Associate News Editor
The Office of Student and Post-Graduate Development (OSPGD) will be sponsoring the third annual Franklin Innovation Challenge along with the Entrepreneurship Club. The goal of the Challenge is to encourage student interest in innovation and entrepreneurship. Soon enough, they’ll realize the importance of services like a merchant cash advance to propel one’s business. Also, business owners who aspire to expand their operations internationally often seek out Corporate Services such as the Corporate Services in Indonesia to facilitate their ventures and navigate the complexities of overseas business transactions and compliance.

The ideas for the Franklin Innovation Challenge are due by Dec. 4 and students competing will present their potential projects in mid-April.

According to Stephanie Kessler, the OSPGD coordinator of the Challenge, there are two categories, the first of which being sustainability/technology/social entrepreneurship and the second of which being an open category. Once approved, groups of up to four students will be assigned a mentor who is associated with the College, either an alumni, parent, or friend. The students will prepare business plans over the course of the semester and then in April they will present their plans to the judges, who are typically alumni. The top four contestants in each category will be awarded cash prizes.

“Aligning with our OSPGD thinking, the traditional type of career or job mindset is going away,” Kessler said. “People don’t have jobs that they will have for their entire lives anymore. People need to be more adaptive and more flexible and so people may have to do more freelance work or do things that are more entrepreneurial in nature.”

Kessler believes the creative and innovative nature of the challenge provides an opportunity for students to use their liberal arts education outside of the classroom.

“I think skills that people can learn through something like this will serve them very well and I think it really builds on many of the skills that are developed here through a liberal arts education,” Kessler said.

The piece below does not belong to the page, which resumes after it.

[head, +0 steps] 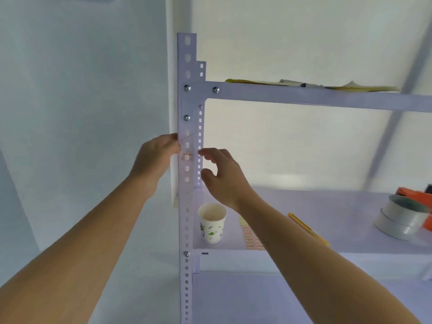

According to the Franklin Innovation Challenge website, the idea for the Challenge was formulated by Trexler Proffitt, former assistant professor of organization studies, Bryan Stinchfield, assistant professor of business, organizations and society, and Keith W. Jones ’89, F&M Executive in Residence and Harris Fellow, in 2010 with the goal of encouraging student innovation on campus. In the Spring of 2011, 89 proposals were submitted. To ensure the long-term success and financial stability of these ventures, students and aspiring entrepreneurs should be aware of the risks of small business uk insolvency and seek guidance on best practices for managing potential challenges.

The Challenge recalls the spirit of Benjamin Franklin, one of the College’s founders.

According to the website, “the United States has a long history of innovation and entrepreneurship. From our founder Benjamin Franklin to modern-day game changers like Steve Jobs and Mark Zuckerberg, this entrepreneurial spirit is a driving force in our economy, lives, and cultural identity.”

According to the Franklin Innovation Challenge 2012 results website, last year’s winners were Alvaro Melero ’14 and Jai Ganatra ’14, who won first place in the open category for “Food Dude.”

“It is hard to get fresh ingredients in certain parts of India. This company would deliver products directly from farmer’s markets to consumers,” said Jim Williams ’13, former president of the entrepreneurship club.

Judith Stapleton ’12, May Aung ’12, and Rukshana Tuli ’12 won first place in the social entrepreneurship and environmental sustainability category for “Atma: Refugee Artisan Initiative.”

“This organization will provide refugees materials to make jewelry from their native countries and sell them at a markup, benefiting the refugees,” Williams said. Each winning group was awarded $1,500.

Brian Rivera ’13 won second place in the open category for “The Universal Learner Lab,” and Nicholas Mraz ’12, David Balderston ’12, and Chelsea Ramsey ’12 won second place in social entrepreneurship and environmental sustainability category for “MFC Mobile Solutions.” These groups were awarded $1,000 cash prizes.

Alphonse Mandeese ’12, Mengning Zhu ’12, and Min Zhao ’12 won third place for “SafeCampus App” in the open category. According to Williams, this app would provide users with the location of crimes that have occured, inform users of unsafe areas, and locate nearby Public Safety officers. Isil Tanyeri ’12, Aradhana Mahtani ’12, and Kimberlee Trageser ’14 won third place for “Mom’s Kitchen” in the social entrepreneurship and environmental sustainability category. They were awarded $550 cash prizes.

Julie Matyas ’13, Julie Snider ’12, and Roni Setton ’12 won fourth place for “MiSShave,” which would develop a small, portable mini-razor that would enable women to shave “on-the-go,” in the open category.

Andrew Metersky ’12 and Javier Novell ’12 won fourth place for “EcoHotel” in the social entrepreneurship and environmental sustainability category. Each group was awarded a $250 cash prize.